In their article, Petar Grujić and Nenad Simonović emphasize the value of the classical description of atoms in yielding simplicity, conceptual clarity, and analytical treatments of complex problems involving various atomic interactions. Quantum mechanics can often yield more accurate results, but at the expense of clarity, simplicity, and sophistication. A similar situation exists with our classical treatment1,2 of the work function of metals and the original quantum mechanical treatment by Eugene Wigner and John Bardeen.3 

Consider the correspondence between the ionization potential of free, gaseous atoms and the work function of solid metals. Both are really ionization energies, only applied to different entities (atoms and solids) and artificially given different names. But both can be defined generically as the energy required to remove from the entity the most loosely bound electron(s) to infinity at rest, as Niels Bohr rigorously did for atoms.

The conceptual clarity offered by classical methods can yield comparatively easy extensions to more complex situations.

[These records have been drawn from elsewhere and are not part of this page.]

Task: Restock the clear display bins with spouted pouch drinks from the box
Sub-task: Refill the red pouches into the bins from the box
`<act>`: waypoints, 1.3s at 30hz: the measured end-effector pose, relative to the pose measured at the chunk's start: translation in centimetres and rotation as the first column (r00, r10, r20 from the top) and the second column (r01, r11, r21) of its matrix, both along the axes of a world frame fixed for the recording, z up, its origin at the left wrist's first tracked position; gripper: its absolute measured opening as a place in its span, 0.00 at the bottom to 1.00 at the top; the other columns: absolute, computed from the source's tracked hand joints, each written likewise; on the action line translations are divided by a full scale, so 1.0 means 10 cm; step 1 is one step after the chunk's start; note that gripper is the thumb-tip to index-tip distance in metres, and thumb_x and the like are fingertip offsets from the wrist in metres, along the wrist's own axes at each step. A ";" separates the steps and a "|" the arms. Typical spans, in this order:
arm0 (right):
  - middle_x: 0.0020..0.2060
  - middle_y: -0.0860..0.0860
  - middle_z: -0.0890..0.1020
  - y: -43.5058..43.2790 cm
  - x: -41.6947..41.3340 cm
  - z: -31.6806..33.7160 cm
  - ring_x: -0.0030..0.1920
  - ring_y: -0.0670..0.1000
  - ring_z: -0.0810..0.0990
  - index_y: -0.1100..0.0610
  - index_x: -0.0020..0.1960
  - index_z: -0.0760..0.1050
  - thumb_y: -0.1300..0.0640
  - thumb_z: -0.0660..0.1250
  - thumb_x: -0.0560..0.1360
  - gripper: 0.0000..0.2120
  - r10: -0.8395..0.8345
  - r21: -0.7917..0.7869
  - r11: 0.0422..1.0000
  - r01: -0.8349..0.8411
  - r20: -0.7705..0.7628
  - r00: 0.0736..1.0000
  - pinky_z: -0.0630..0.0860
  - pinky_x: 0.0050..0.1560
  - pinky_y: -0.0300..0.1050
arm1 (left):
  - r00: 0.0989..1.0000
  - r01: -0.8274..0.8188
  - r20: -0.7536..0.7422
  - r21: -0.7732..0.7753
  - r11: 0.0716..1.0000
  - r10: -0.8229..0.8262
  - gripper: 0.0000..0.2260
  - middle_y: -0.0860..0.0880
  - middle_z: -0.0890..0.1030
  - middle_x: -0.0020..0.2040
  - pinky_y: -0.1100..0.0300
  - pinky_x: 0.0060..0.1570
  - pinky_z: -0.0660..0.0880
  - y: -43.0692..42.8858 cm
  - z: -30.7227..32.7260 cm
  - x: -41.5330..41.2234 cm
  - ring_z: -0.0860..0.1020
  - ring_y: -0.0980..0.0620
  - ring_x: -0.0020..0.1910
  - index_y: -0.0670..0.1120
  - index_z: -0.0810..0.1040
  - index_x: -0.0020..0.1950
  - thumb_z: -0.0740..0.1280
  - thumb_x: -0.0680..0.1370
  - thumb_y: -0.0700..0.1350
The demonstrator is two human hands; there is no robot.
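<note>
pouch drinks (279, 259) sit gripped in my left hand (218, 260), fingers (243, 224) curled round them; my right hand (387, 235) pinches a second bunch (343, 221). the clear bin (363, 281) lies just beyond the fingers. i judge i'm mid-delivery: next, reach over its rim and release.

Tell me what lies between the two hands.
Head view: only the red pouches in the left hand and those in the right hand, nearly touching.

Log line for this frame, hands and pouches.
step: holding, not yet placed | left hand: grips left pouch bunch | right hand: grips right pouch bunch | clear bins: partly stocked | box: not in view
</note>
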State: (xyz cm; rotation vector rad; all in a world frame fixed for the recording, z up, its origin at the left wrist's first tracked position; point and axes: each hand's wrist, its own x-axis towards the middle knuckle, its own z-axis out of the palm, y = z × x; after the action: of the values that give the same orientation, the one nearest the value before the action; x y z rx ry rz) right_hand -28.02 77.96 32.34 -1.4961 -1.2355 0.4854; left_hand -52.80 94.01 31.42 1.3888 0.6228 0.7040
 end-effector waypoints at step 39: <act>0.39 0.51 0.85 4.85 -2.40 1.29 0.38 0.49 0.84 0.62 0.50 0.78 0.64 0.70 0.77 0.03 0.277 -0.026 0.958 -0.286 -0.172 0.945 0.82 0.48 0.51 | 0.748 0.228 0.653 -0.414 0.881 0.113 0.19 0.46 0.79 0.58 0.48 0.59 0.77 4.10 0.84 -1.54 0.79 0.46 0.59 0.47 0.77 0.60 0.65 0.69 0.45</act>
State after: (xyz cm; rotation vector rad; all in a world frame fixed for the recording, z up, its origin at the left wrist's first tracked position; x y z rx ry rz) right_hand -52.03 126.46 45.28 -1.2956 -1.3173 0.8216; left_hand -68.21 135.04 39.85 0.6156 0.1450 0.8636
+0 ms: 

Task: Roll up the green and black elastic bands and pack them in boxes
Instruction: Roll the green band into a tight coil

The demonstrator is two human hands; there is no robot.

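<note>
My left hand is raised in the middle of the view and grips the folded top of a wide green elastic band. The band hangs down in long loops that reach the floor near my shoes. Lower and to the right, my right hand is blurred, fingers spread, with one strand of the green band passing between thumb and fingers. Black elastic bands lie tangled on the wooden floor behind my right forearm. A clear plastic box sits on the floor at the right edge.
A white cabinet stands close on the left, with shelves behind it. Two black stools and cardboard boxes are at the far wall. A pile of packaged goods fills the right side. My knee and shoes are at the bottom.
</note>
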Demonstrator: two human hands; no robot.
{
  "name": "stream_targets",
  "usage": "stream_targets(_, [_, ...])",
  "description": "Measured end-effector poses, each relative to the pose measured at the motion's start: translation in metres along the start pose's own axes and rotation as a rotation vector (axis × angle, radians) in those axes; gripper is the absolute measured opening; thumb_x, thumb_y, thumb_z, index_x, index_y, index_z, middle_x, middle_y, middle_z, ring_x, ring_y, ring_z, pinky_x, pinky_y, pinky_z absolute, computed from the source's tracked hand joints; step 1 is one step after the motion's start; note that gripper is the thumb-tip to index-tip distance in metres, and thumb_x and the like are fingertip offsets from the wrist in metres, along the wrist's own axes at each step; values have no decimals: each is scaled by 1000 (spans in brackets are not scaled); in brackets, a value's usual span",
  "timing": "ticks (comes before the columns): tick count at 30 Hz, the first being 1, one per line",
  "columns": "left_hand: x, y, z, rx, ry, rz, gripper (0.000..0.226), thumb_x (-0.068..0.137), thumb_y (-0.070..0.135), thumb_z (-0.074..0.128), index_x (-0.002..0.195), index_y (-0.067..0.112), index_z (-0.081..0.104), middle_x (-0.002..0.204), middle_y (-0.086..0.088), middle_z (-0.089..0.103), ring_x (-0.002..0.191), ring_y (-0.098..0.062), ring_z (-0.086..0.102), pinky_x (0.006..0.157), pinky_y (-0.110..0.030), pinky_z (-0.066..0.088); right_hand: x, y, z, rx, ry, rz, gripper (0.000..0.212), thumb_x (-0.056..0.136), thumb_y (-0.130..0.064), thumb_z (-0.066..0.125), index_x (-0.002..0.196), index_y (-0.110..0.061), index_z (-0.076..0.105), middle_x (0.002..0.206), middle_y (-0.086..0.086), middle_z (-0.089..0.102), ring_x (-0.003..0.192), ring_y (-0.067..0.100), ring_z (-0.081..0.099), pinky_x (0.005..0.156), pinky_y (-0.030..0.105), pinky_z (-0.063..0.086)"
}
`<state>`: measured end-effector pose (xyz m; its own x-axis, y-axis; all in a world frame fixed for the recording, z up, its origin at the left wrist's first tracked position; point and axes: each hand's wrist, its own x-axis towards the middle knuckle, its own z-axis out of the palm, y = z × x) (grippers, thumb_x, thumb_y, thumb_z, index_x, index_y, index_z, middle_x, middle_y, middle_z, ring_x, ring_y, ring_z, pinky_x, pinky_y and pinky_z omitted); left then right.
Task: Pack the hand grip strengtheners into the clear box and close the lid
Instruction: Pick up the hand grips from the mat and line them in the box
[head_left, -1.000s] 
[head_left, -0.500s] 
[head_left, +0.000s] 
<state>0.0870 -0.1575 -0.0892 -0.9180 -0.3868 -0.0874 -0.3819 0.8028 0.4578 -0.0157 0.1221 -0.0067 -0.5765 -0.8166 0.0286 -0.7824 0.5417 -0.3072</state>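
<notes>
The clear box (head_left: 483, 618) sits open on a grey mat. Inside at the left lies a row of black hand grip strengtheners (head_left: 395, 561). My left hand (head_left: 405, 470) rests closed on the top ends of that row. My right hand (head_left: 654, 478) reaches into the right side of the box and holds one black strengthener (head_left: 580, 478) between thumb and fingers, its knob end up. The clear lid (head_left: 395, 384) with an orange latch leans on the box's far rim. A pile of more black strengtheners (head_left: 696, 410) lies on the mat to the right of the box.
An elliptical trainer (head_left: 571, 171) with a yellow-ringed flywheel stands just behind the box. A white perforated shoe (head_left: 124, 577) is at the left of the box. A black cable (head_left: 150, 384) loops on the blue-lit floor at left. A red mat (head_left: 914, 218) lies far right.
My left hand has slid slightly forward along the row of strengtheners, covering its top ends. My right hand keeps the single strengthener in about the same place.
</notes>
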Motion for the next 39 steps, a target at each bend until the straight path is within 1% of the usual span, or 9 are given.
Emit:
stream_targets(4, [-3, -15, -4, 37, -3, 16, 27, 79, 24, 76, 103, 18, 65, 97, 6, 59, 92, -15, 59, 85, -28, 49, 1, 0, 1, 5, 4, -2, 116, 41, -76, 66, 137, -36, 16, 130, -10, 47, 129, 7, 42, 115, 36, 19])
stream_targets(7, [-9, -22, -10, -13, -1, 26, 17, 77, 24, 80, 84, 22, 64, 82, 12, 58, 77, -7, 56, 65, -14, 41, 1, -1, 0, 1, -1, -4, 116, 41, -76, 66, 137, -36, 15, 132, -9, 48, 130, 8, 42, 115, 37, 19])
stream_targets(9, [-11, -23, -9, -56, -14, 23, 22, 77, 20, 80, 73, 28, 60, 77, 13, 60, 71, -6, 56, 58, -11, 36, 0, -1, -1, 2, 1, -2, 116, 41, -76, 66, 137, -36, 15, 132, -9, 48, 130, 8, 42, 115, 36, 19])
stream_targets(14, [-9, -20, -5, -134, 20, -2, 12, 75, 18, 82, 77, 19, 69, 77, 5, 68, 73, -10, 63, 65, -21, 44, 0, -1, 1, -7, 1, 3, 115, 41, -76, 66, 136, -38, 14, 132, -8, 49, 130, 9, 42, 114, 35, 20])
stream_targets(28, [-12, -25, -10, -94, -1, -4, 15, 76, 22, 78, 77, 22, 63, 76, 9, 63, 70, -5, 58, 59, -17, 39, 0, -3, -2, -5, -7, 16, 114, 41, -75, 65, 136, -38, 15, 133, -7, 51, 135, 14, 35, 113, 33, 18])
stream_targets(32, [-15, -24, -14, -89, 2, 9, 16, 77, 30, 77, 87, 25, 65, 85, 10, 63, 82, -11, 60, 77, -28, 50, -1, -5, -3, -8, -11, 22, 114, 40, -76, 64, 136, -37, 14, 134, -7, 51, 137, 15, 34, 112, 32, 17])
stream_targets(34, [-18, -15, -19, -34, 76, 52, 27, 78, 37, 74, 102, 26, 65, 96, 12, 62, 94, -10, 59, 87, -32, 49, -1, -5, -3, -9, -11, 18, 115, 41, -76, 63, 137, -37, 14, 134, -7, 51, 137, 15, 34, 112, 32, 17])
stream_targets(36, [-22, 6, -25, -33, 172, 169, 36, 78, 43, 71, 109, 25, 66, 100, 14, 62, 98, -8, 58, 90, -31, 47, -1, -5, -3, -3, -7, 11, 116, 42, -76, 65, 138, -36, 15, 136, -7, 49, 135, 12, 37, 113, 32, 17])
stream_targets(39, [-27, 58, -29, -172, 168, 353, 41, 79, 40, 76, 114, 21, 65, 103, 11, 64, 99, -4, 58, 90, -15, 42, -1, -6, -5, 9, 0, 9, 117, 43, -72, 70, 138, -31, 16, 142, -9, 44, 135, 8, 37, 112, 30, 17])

For example, a generic dependence of the ionization energy on a solid’s size (particularly in the case of small particles) has been established and subsequently confirmed by experiments.4,5 

Thus, consistent with the concepts put forward by Grujić and Simonović, simple classical concepts are also useful and valuable to treat complex phenomena such as the work function of metals and insulators, particle charging, triboelectric charge exchange, and so forth.